Goal of the exercise> Give back exactly the lines of the material below that start at the line containing "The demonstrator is" and end at the line containing "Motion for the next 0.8", and no others.

Exercise material>
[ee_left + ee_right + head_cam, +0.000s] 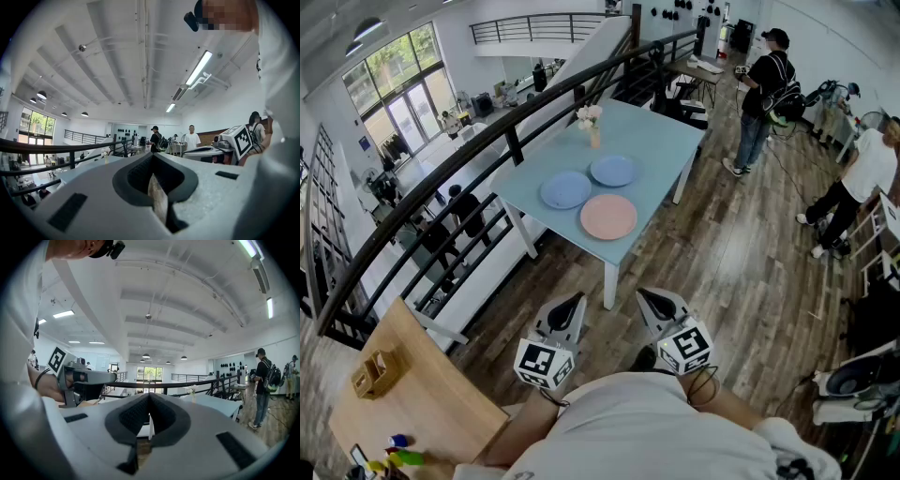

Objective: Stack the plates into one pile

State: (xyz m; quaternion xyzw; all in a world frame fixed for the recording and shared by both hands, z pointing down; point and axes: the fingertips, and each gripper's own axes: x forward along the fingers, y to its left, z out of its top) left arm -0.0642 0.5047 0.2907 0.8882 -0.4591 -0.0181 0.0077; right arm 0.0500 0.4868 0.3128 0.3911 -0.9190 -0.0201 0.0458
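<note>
Three plates lie apart on the light blue table (656, 141): a blue plate (565, 190) on the left, a second blue plate (612, 171) behind it, and a pink plate (608, 217) nearest me. My left gripper (566, 312) (152, 161) and right gripper (656, 303) (149, 401) are held side by side close to my body, well short of the table. Both are shut with nothing between their fingers. Both gripper views look level across the room, so the plates' tops are hidden there.
A small vase of flowers (592, 125) stands at the table's far end. A black railing (487, 141) runs along the table's left side over a drop. Two people (762, 94) stand on the wooden floor at the right. A wooden table (403, 394) is at my lower left.
</note>
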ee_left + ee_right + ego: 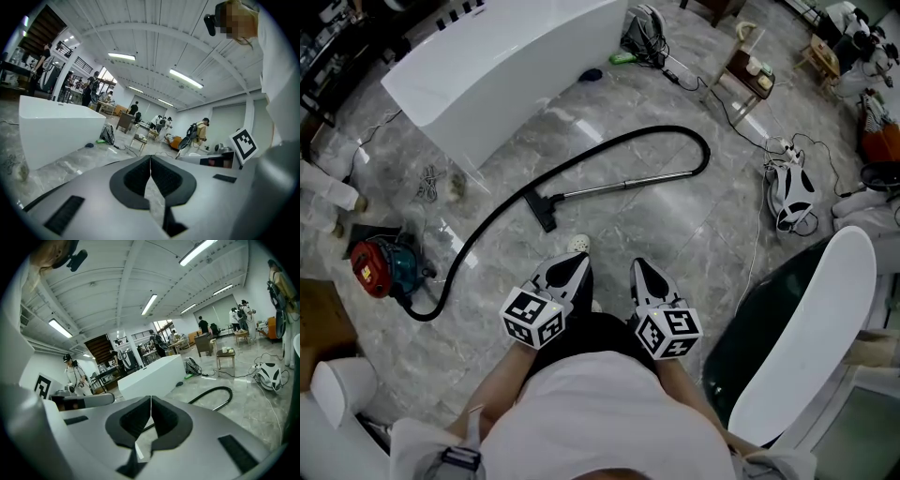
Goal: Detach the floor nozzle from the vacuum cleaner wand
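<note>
Head view, left to right: one red vacuum canister (380, 265) sits on the marble floor (675, 244), and one black hose (675, 128) runs from it in a long loop. One black floor nozzle (543, 210) is seated on the end of one metal wand (628, 186) — the two are joined and lie flat on the floor ahead of me. Nearer are my two tongs, the left gripper (578, 255) and the right gripper (637, 265). Each bears one marker cube; both have their jaws pressed together on nothing, near the nozzle but apart from it. Only one small white perforated object (578, 244) lies between. Behind stands one long white bathtub (506, 66). At far right I see one white cabled device (790, 192) and one white curved shell (811, 337).
</note>
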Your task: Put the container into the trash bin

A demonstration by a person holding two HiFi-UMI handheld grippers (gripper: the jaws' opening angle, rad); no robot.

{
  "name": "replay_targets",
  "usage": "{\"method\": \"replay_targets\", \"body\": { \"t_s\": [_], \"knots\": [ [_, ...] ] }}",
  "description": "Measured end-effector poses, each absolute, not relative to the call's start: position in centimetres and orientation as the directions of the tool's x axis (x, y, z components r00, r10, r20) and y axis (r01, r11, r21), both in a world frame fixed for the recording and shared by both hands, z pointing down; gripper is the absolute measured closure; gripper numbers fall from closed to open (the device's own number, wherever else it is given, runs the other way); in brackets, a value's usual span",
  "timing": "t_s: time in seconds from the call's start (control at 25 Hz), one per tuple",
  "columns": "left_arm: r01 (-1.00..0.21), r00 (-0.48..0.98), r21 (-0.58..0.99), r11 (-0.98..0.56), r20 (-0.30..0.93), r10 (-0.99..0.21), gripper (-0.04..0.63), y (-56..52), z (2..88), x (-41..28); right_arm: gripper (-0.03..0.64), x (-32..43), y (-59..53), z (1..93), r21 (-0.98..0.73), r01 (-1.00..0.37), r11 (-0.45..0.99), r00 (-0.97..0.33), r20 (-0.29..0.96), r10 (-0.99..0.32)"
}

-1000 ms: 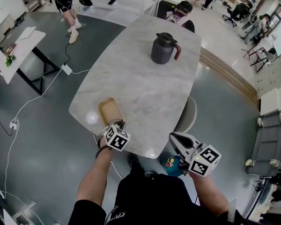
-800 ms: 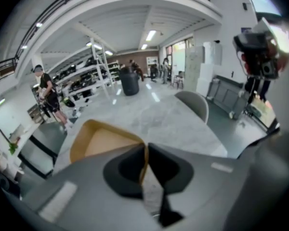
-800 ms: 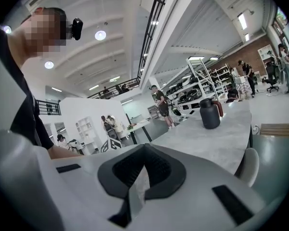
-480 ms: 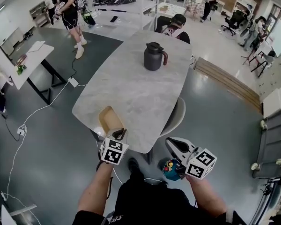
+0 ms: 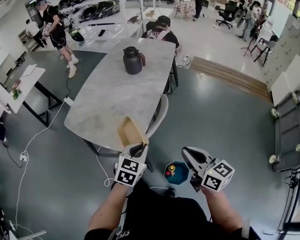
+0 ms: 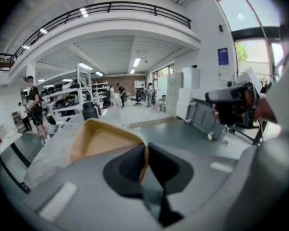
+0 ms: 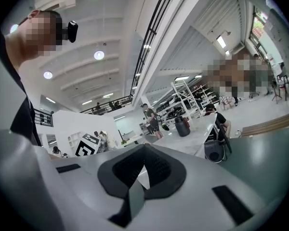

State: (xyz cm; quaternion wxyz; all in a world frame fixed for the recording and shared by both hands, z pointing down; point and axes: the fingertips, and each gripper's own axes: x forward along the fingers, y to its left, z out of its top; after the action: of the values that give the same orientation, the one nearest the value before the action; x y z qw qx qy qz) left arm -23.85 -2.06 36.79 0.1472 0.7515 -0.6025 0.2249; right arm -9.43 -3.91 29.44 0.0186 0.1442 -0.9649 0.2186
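Carrying step: the left gripper (image 5: 136, 147) has its jaws clamped on the rim of the tan container (image 5: 129, 132), which hangs in the air just off the near edge of the desk (image 5: 105, 99). The right gripper (image 5: 188, 153) is empty, jaws together. A teal tub (image 5: 176, 173) on the floor near it looks like the trash bin, so next the container should swing over it and be let go. The pale marble desk carries only a dark jug (image 5: 133, 60), and people sit and stand about the open workshop hall
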Motion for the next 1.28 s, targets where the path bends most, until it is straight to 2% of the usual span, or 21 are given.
{"method": "replay_targets", "body": {
  "t_s": [0.4, 0.68, 1.04, 1.28],
  "knots": [
    [-0.906, 0.351, -0.015, -0.423, 0.533, -0.770, 0.565, -5.1, 37.4, -12.3, 0.621, 1.3, -5.9, 30.5, -0.456, -0.442, 0.773, -0.886, 0.088, -0.455],
    [-0.859, 0.436, 0.026, -0.512, 0.563, -0.702, 0.565, -7.1, 39.7, -7.2, 0.621, 5.5, -6.7, 32.7, -0.485, -0.514, 0.707, -0.843, 0.138, -0.519],
    [-0.786, 0.530, 0.112, -0.608, 0.628, -0.570, 0.565, -8.6, 46.9, -2.9, 0.621, 8.0, -7.7, 39.2, -0.537, -0.579, 0.614, -0.804, 0.250, -0.540],
    [-0.720, 0.557, 0.159, -0.675, 0.713, -0.426, 0.565, -7.2, 54.1, -1.6, 0.621, 7.6, -7.4, 43.5, -0.584, -0.607, 0.539, -0.779, 0.302, -0.549]
  ]
}}
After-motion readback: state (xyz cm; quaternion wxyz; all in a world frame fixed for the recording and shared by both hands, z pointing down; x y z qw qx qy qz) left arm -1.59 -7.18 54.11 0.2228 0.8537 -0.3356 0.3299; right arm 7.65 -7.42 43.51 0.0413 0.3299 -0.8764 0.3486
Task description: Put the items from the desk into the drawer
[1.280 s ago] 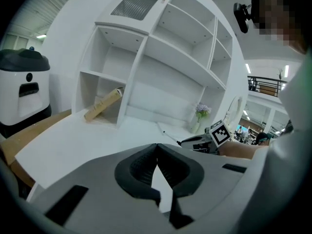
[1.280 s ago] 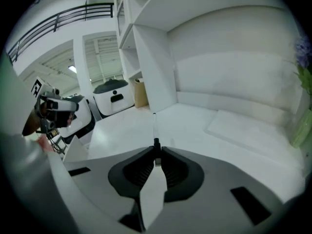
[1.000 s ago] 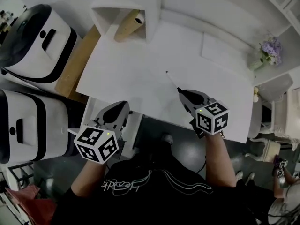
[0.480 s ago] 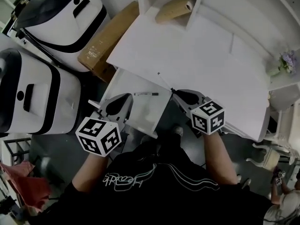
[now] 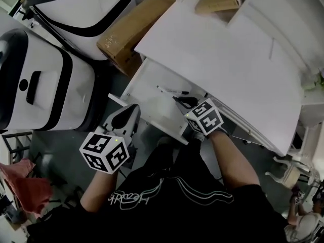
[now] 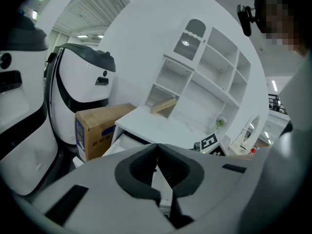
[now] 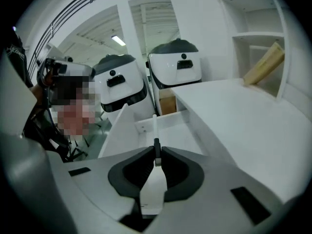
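A slim white pen point(image 7: 155, 128) is clamped in the right claw point(image 7: 156, 152), poised over the open drawer point(image 5: 152, 108) pulled out from the desk point(image 5: 228, 59). Best lowered close to the drawer floor before release (it could roll). The left claw point(image 6: 156, 152) is pressed together, empty.

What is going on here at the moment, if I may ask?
A person is clearing a white desk into its open drawer, working with a handheld gripper in each hand. The right gripper is shut on a thin white pen and holds it over the drawer, with the pen pointing along the drawer's length; it has not been let go. The left gripper hangs beside the drawer's front, with its jaws together and nothing between them.
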Motion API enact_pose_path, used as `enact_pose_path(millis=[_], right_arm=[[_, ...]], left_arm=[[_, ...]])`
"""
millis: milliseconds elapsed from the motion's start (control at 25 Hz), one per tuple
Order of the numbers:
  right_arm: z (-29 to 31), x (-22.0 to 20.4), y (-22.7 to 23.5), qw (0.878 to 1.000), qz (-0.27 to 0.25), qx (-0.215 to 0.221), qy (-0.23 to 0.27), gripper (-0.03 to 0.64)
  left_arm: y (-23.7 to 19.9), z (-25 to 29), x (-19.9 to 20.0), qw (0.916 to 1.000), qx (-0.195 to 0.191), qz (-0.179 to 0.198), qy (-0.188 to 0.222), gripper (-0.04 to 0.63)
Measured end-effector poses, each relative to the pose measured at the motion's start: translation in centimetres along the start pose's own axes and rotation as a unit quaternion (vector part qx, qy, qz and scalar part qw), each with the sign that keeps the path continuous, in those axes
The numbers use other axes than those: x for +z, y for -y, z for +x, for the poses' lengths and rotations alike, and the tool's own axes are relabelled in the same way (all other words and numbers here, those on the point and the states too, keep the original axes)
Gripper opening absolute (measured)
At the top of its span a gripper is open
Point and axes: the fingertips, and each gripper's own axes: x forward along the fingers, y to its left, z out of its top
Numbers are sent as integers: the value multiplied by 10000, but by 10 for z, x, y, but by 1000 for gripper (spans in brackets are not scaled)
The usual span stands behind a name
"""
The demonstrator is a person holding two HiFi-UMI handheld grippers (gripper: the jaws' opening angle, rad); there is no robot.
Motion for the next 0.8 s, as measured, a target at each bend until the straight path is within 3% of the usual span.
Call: enact_pose_path(millis=[440, 640, 800], right_arm=[[126, -56, 9, 9904, 21, 83, -1377, 71], [160, -71, 20, 9838, -46, 76, -1790, 71], [173, -84, 7, 9766, 24, 339, -2126, 71]], left_arm=[[-54, 2, -29, 9992, 0, -382, -64, 21], [-73, 4, -36, 9985, 109, -544, -31, 20], [-84, 6, -32, 9975, 173, -685, 42, 21]])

Result of this task>
The demonstrator is a person holding two HiFi-UMI handheld grippers (gripper: the jaws' opening angle, rad); there is no robot.
Motion for the next 0.8 s, as measured, a target at each bend until the straight path is within 3% of the usual span.

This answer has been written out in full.